Add: There is an almost similar question here: Is there a function with the property $f(n)=f^{(n)}(0)$?  It is not same, but looks a bit similar. Can it be used in any way?
 A: Far from a solution, but a few thoughts:
Say that an entire function is $n$-fine if $f(0)=0$, $f'(0)=1$, and $f^{(k)}(0)=f(k)k!$ for $0\le k\le n$.
For $n\ge 2$, consider the polynomial $$p_n(x)=x^{n}(x-1)(x-2)\cdots(x-n+1)=(-1)^{n-1}(n-1)!x^{n}+O(x^{n+1}).$$
Then for $0\le k<n$, we have $p_n^{(k)}(0)=p_n(k)=0$, whereas $p_n(n)=n^n (n-1)!$ and $p_n^{(n)}(0)=(-1)^{n-1}n!(n-1)!$.
In particular, $$p_n(n)n!-p_n^{(n)}(0)=(n^n+(-1)^n)n!(n-1)!\ne0.$$
Thus,

Lemma. If $f$ is $n$-fine, $n\ge 1$, then there exists a unique $c$ such that $f+cp_{n+1}$ is $(n+1)$-fine.

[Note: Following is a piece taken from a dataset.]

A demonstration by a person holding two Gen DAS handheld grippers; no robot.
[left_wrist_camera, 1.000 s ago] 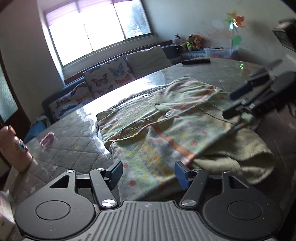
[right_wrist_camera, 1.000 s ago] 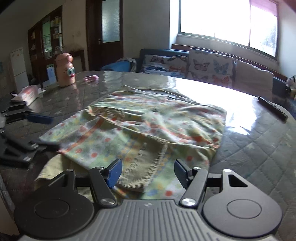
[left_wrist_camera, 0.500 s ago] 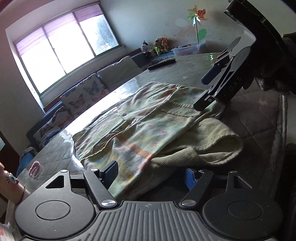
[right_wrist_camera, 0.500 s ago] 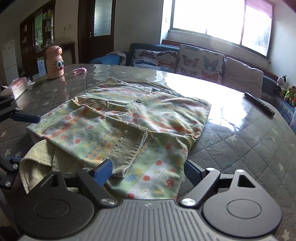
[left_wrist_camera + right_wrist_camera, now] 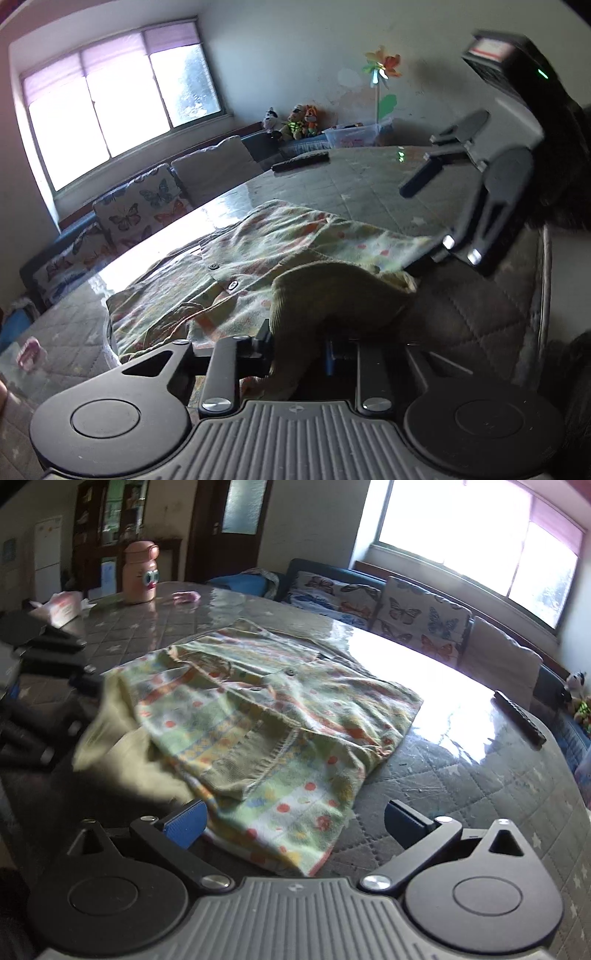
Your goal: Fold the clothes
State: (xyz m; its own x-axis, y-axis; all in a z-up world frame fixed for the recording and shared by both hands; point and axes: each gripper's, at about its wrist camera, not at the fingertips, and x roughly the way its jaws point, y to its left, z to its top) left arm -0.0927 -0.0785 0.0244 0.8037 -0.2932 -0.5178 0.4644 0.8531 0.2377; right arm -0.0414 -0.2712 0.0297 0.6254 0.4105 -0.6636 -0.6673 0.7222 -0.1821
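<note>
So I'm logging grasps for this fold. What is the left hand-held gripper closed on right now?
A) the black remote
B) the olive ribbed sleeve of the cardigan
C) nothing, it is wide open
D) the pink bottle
B: in the left wrist view the left hand-held gripper has its fingers pinched on the olive ribbed sleeve of the cardigan, lifting it off the table.

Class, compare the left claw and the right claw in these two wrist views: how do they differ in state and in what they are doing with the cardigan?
1. The left claw is shut on the olive ribbed edge of the cardigan; the right claw is open.
2. The left claw holds its fabric bunched and lifted; the right claw holds nothing, though the floral hem lies between its fingers.

Both are black with blue finger pads and point across the same table.
</note>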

Given a 1-fine function $f_1$, in its most general form  $f_1(x)=x+x^2g(x)$, we use the lemma to recursively define a sequence $\{f_n\}_n$ such that $f_n$ is $n$-fine and $f_{n+1}-f_n$ is a multiple of $p_{n+1}$.
The question is: Does $f=\lim_{n\to\infty}f_n$ exist?
As $x^n\mid p_n$, the limit certainly exists as a formal power series.
This gives us a linear map $g\mapsto f$ from entire functions (or even formal  power series) to formal power series, and we are looking for a fixed-point of this map ...